*Problem requirements*.
Among the entries below, only the lines starting at the one with "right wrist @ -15" and ending at the one with "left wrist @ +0", both included, are to be printed exactly.
***** Data records *****
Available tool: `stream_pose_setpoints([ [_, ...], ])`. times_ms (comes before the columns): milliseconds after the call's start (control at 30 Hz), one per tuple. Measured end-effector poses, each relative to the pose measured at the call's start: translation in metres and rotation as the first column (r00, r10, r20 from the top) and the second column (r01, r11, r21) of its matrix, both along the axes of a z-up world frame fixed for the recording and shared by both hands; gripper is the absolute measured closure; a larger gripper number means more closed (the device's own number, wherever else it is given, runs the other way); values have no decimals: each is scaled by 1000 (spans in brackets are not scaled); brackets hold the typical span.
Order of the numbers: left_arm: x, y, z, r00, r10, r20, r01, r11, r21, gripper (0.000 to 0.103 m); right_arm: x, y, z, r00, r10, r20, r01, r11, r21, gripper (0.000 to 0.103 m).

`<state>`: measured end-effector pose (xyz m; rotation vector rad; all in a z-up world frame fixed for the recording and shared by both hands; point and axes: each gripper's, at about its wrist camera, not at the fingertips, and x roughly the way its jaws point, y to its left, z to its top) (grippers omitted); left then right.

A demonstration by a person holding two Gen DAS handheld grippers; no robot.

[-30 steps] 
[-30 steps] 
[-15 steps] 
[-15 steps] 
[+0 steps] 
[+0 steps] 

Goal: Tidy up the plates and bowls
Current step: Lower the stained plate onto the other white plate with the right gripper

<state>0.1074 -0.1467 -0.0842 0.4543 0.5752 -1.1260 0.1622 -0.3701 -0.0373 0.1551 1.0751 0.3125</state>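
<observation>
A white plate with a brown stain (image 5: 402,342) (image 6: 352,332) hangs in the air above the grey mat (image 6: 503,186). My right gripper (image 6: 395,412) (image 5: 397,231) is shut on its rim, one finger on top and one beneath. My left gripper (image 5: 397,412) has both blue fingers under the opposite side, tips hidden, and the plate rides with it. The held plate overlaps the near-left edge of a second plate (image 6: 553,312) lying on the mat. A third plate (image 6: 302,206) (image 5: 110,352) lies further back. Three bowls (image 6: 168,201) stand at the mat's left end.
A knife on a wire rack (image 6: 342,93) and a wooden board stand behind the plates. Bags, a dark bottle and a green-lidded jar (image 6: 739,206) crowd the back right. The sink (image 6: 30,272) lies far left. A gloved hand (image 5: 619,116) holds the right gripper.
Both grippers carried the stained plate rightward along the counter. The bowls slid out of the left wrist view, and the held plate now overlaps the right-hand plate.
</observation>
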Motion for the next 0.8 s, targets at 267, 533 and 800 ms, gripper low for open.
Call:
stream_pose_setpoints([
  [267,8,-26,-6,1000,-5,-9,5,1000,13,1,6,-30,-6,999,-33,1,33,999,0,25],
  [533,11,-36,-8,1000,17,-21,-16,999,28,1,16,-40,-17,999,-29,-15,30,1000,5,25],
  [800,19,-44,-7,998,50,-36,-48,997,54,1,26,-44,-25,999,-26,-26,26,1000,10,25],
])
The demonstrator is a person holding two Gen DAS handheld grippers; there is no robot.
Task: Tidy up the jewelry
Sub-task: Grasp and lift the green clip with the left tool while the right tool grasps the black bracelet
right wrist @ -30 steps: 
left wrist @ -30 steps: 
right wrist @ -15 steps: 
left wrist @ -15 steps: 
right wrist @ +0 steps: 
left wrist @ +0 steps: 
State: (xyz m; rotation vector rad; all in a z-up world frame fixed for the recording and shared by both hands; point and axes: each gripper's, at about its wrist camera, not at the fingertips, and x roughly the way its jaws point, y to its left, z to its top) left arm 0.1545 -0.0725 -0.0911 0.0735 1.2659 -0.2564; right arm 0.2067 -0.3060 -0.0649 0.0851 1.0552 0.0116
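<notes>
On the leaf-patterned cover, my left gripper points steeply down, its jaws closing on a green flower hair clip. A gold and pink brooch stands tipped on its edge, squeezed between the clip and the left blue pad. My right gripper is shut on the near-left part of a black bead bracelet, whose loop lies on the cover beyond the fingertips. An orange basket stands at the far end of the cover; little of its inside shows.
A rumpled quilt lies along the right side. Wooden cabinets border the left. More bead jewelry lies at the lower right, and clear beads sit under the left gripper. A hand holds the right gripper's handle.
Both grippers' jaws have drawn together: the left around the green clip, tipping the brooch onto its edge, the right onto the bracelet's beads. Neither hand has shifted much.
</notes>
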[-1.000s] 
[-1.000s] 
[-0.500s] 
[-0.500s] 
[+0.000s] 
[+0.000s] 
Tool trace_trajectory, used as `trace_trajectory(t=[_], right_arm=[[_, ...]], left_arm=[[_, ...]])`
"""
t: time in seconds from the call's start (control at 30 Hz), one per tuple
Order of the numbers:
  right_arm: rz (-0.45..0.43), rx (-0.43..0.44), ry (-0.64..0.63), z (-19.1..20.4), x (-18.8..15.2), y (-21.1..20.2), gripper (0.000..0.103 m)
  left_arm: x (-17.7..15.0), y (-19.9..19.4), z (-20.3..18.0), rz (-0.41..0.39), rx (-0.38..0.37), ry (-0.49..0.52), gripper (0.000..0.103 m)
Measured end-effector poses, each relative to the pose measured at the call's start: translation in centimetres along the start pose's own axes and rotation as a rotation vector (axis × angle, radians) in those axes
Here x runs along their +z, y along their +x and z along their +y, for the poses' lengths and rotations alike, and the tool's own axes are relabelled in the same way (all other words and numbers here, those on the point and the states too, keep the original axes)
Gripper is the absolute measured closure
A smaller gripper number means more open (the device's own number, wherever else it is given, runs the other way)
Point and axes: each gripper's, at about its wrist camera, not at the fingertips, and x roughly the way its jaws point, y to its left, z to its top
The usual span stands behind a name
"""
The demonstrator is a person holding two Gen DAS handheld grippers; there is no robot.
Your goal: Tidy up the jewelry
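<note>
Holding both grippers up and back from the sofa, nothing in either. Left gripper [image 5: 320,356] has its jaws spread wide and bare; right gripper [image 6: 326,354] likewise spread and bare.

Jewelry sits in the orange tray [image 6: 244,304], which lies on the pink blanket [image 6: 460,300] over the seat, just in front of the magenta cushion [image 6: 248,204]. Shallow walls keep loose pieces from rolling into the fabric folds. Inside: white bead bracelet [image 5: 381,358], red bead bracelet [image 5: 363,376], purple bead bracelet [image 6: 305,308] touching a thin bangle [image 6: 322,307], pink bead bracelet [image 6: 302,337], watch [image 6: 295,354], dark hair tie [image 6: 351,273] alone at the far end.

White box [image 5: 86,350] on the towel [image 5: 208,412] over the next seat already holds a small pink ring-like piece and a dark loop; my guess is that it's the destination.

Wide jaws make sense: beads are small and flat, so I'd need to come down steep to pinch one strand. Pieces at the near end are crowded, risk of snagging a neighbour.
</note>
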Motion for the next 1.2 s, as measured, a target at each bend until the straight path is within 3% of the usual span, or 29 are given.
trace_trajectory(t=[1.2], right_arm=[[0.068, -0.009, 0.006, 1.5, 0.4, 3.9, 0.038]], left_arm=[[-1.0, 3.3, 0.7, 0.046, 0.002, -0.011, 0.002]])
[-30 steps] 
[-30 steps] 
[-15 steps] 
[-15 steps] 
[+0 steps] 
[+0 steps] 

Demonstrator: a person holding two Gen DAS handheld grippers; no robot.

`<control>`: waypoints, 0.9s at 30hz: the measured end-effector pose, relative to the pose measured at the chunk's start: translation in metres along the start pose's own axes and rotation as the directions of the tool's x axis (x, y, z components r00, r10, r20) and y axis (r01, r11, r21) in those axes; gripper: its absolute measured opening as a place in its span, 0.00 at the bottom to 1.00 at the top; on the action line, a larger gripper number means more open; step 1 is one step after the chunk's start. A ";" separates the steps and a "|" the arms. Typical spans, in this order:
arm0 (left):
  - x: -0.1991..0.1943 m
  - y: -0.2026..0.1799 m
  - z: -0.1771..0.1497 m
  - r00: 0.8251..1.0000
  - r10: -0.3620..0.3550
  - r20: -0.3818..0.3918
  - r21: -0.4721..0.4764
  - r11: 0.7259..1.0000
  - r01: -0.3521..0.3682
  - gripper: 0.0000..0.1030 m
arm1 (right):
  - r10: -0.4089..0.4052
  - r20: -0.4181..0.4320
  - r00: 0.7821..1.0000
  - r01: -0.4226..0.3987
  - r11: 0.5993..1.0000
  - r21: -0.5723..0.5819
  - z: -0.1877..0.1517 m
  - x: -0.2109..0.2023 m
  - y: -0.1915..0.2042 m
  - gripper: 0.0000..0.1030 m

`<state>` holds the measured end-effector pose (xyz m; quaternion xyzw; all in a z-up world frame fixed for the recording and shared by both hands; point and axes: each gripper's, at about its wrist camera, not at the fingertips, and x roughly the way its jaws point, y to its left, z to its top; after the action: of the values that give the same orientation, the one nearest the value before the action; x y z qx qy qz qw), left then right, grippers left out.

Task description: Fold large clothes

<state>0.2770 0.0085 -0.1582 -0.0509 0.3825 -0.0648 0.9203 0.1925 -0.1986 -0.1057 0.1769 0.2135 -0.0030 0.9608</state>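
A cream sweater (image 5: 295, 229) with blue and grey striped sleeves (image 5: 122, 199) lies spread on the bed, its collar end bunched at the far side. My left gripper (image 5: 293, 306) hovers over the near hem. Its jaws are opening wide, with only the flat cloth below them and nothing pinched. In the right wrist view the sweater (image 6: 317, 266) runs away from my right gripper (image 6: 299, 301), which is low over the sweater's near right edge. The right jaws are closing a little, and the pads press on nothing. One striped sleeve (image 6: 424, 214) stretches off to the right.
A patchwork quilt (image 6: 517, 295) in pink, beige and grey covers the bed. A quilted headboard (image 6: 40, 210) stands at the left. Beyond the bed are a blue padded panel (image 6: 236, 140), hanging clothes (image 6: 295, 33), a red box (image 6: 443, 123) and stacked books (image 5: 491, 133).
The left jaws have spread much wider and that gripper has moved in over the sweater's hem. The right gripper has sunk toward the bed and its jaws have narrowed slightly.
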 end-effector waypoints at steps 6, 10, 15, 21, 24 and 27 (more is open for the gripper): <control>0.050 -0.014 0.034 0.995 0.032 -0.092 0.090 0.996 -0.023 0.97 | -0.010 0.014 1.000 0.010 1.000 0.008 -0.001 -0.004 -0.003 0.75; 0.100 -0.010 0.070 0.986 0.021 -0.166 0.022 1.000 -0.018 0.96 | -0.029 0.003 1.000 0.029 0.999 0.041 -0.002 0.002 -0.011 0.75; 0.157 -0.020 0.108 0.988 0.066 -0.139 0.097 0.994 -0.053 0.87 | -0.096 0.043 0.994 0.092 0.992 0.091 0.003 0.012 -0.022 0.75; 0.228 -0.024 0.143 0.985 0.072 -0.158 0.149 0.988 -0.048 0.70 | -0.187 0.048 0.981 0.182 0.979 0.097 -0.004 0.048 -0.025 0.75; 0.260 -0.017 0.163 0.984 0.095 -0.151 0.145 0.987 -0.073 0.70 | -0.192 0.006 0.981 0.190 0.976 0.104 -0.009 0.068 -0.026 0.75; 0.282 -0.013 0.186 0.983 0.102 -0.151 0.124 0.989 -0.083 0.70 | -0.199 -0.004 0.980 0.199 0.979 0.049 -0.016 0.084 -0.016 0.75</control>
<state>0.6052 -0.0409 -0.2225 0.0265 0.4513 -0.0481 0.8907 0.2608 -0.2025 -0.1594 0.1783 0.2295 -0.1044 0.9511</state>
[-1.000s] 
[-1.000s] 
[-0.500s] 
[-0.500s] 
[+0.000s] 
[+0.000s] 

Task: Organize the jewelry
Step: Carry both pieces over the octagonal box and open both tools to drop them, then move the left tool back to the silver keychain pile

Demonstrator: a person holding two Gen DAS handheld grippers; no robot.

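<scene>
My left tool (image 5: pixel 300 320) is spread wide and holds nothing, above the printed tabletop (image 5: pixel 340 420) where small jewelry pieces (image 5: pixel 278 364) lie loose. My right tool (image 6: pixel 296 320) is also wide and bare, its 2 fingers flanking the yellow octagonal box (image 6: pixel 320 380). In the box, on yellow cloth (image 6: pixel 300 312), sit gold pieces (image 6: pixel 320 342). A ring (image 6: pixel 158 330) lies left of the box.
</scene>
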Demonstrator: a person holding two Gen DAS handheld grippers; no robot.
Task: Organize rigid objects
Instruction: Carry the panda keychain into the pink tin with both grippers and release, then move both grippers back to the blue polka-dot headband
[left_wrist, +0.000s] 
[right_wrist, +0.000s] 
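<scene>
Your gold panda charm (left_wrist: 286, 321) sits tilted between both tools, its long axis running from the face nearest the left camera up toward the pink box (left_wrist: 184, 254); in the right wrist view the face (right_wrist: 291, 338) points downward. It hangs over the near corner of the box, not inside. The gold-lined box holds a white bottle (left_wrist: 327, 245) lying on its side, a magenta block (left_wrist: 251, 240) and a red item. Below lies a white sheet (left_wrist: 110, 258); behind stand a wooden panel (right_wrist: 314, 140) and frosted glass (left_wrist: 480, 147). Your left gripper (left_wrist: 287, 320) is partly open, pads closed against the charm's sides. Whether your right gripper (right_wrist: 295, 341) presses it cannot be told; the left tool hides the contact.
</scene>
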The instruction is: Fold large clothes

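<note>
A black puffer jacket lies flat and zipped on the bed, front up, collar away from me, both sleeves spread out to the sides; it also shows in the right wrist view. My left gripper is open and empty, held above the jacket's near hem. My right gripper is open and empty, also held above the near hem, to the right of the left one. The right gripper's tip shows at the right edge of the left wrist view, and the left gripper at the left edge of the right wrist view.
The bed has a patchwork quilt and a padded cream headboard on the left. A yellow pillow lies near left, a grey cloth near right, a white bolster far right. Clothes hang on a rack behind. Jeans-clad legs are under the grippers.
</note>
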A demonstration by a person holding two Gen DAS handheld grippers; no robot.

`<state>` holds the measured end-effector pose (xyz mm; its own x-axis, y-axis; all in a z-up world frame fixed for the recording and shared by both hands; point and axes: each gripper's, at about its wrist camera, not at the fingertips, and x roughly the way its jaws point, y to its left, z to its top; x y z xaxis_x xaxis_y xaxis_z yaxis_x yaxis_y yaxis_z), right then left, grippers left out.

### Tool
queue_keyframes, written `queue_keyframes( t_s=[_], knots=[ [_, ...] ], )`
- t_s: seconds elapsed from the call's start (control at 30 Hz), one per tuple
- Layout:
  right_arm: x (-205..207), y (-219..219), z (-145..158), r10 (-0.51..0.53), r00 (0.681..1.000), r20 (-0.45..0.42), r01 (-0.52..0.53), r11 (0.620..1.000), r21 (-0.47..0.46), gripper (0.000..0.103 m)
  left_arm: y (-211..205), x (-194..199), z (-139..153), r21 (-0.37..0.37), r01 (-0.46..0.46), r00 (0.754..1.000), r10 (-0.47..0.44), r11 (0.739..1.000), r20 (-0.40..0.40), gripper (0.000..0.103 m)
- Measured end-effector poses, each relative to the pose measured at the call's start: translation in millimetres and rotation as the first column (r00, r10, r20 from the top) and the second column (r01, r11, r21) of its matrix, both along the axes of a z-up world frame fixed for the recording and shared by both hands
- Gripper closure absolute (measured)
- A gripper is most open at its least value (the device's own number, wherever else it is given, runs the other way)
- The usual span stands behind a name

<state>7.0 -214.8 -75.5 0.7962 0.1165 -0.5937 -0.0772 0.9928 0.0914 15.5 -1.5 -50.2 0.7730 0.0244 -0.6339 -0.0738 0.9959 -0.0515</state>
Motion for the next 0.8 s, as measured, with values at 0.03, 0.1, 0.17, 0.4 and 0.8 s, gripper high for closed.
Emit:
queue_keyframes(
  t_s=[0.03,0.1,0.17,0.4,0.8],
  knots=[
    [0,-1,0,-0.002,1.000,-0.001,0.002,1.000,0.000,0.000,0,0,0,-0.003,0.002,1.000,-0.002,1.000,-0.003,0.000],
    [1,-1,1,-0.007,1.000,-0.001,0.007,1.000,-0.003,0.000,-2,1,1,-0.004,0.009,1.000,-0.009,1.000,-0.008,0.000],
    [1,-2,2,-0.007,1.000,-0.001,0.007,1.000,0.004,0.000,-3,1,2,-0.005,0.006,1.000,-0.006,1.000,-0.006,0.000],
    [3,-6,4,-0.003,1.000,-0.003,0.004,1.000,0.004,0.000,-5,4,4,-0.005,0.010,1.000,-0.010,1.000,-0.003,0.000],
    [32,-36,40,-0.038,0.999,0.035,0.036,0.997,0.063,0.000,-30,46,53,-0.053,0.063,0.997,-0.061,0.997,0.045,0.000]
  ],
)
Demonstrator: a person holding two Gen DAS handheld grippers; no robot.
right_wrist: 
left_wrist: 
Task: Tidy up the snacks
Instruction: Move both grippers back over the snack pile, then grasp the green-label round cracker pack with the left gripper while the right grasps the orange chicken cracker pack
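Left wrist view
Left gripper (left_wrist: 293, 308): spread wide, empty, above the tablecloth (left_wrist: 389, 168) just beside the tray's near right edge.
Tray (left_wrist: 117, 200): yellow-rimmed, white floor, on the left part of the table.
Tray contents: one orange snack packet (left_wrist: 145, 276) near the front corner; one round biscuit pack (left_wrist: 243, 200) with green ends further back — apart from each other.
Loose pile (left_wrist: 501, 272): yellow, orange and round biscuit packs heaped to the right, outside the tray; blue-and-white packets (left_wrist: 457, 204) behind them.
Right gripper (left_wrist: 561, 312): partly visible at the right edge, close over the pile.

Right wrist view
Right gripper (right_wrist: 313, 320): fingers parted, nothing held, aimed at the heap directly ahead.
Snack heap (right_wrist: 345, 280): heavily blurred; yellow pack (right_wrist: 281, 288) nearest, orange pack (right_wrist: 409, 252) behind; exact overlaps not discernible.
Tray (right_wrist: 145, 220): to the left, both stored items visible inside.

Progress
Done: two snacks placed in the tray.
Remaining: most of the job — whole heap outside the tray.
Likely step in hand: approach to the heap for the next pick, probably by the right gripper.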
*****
*Result below*.
right wrist @ -15 steps: 
left wrist @ -15 steps: 
right wrist @ +0 steps: 
left wrist @ +0 steps: 

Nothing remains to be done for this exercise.